Выбрать главу

В течение этого долгого периода заселение мира часто принимало форму бесчисленных зверств и массовых убийств, беспрецедентных случаев "этнических чисток", изгнаний, переселений, сбора целых народов в лагеря и даже геноцидов. Колониальная политика была обусловлена смесью садизма и мазохизма, применяемых с опаской и в ответ на самые неожиданные события. Она была склонна сокрушать все силы, стоящие на пути ее движущих сил, тормозить их движение к всевозможным извращенным удовольствиям. Границы того, что он считал "нормальным", постоянно смещались, и лишь немногие желания поддавались прямолинейной репрезентации, не говоря уже о смущении или отвращении. Способность колониального мира справляться с уничтожением своих предметов, в том числе и туземцев, была поразительной. Если какой-либо предмет терялся, другой мог легко его заменить, или так считалось.

Кроме того, принцип разделения лежал в основе колониальной деятельности. Колонизация в целом заключалась в постоянной работе по разделению: с одной стороны - мое живое тело, с другой - все окружающие его "тела-вещи", с третьей - моя человеческая плоть, через которую для меня существуют все эти другие "плоти-вещи" и "плоти-мясо". Таким образом, с одной стороны - я, ткань высшего качества и нулевая точка мирской ориентации, а с другой - другие, с которыми я никогда не смогу полностью слиться; другие, которых я могу привести к себе, но с которыми я никогда не смогу по-настоящему вступить в отношения взаимности или взаимного подтекста.

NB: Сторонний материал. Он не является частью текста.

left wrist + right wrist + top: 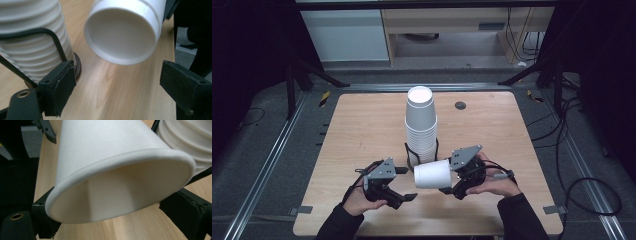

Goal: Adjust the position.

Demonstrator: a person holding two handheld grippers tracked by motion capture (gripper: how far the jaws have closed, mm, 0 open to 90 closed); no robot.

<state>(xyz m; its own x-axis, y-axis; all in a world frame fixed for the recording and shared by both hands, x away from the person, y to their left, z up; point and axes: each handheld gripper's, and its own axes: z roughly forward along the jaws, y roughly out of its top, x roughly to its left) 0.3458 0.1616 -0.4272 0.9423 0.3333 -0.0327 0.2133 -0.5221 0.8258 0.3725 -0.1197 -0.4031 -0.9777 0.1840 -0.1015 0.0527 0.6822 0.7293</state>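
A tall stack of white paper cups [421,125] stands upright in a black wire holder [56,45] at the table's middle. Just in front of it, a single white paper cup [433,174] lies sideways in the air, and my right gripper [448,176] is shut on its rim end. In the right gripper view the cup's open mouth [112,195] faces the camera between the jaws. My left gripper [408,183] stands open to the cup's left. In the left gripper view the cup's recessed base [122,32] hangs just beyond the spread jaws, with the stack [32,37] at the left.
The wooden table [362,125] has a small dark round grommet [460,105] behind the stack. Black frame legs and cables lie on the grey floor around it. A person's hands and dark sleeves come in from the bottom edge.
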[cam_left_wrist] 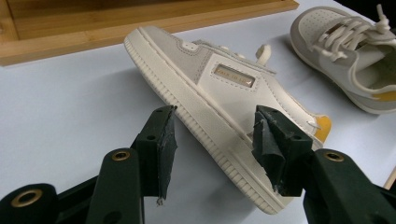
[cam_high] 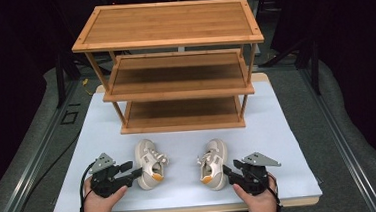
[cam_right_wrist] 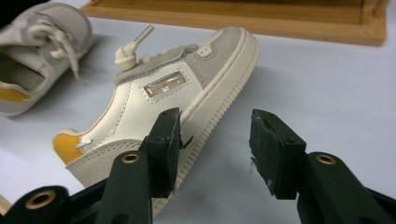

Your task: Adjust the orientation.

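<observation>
Black right claw (cam_right_wrist: 212,149) wide open beside cream shoe's (cam_right_wrist: 187,88) heel, nothing gripped

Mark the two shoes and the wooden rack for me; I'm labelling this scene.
Left shoe (cam_high: 149,165), high view, on its laces.
Right shoe (cam_high: 214,163), high view, on its tongue.
Wooden rack (cam_high: 170,22), high view, on its top shelf board.

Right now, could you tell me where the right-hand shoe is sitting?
In the high view, the right shoe lies on the white table top, in front of the wooden rack, just left of the right tongs.
</observation>
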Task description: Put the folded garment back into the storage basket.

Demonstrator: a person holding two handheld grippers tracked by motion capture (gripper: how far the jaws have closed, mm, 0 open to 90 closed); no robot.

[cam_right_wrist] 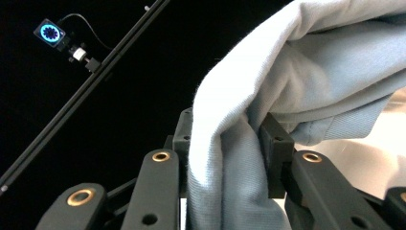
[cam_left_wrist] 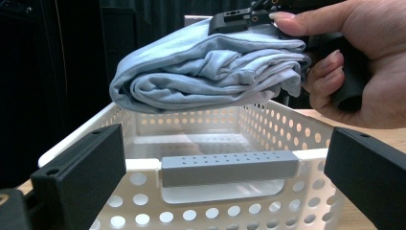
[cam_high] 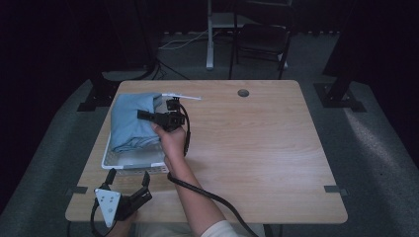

В колониальном контексте эта постоянная работа по разделению (и, соответственно, дифференциации) была отчасти следствием тревоги уничтожения, которую испытывали сами поселенцы. Численно уступая, но обладая мощными средствами уничтожения, поселенцы жили в страхе, что их со всех сторон окружают "плохие объекты", угрожающие самому их выживанию и способные лишить их существования: туземцы, дикие звери, рептилии, микробы, комары, природа, климат, болезни, даже колдуны.

Система апартеида в Южной Африке и уничтожение евреев в Европе - последнее в экстремальной форме и в отдельном контексте - представляют собой два ярких проявления этой фантазии о разделении. Апартеид, в частности, открыто оспаривал возможность существования единого тела, включающего в себя более одного человека. Он предполагал существование изначальных и отдельных (уже сформированных) субъектов, каждый из которых состоит из "плоти расы", из "крови расы", способных развиваться в соответствии со своими собственными предписанными ритмами. Считалось, что достаточно приписать их к определенным территориальным пространствам, чтобы перенатурализовать их чужеродность по отношению друг к другу. Этих самобытных, отличных друг от друга субъектов призывали вести себя так, как будто в их прошлом никогда не было "проституции", парадоксальных зависимостей и всевозможных интриг, то есть разыгрывать фантазию чистоты. Неспособность исторического апартеида раз и навсегда обеспечить непроницаемые границы между множеством различных плотей апостериори демонстрирует ограниченность колониального проекта разделения. Если не считать полного уничтожения, Другой больше не является внешним по отношению к нам. Он находится внутри нас, в двойной фигуре alter ego и altered ego (l'autre Moi et du Moi autre), каждый из которых смертельно опасен для другого и для самого себя.

Колониальное предприятие черпало много энергии из своих связей со всевозможными движущими силами, с более или менее открыто выраженными желаниями, в основном находящимися ниже уровня сознания соответствующих агентов. Чтобы надолго закрепиться за покоренными туземцами, от которых они хотели во что бы то ни стало отделиться, поселенцы должны были каким-то образом конституировать их как физические объекты различного рода. В этом смысле вся игра репрезентаций при колониализме заключалась, по сути, в превращении туземцев в различные типы-образы.

Эти образы во многом соответствовали обломкам реальных биографий туземцев, их первичному статусу до встречи. Благодаря созданному таким образом изобразительному материалу к первичному статусу аутентичных человеческих личностей стал прививаться совершенно искусственный вторичный статус психических объектов. Таким образом, перед туземцами встала дилемма: как в повседневной практике определить, что относится к психическому объекту, который их попросили интериоризировать и часто заставляли принимать за себя, а что - к человеческой личности, которой они были, которой они были, несмотря ни на что, но которую в колониальных условиях им пришлось забыть.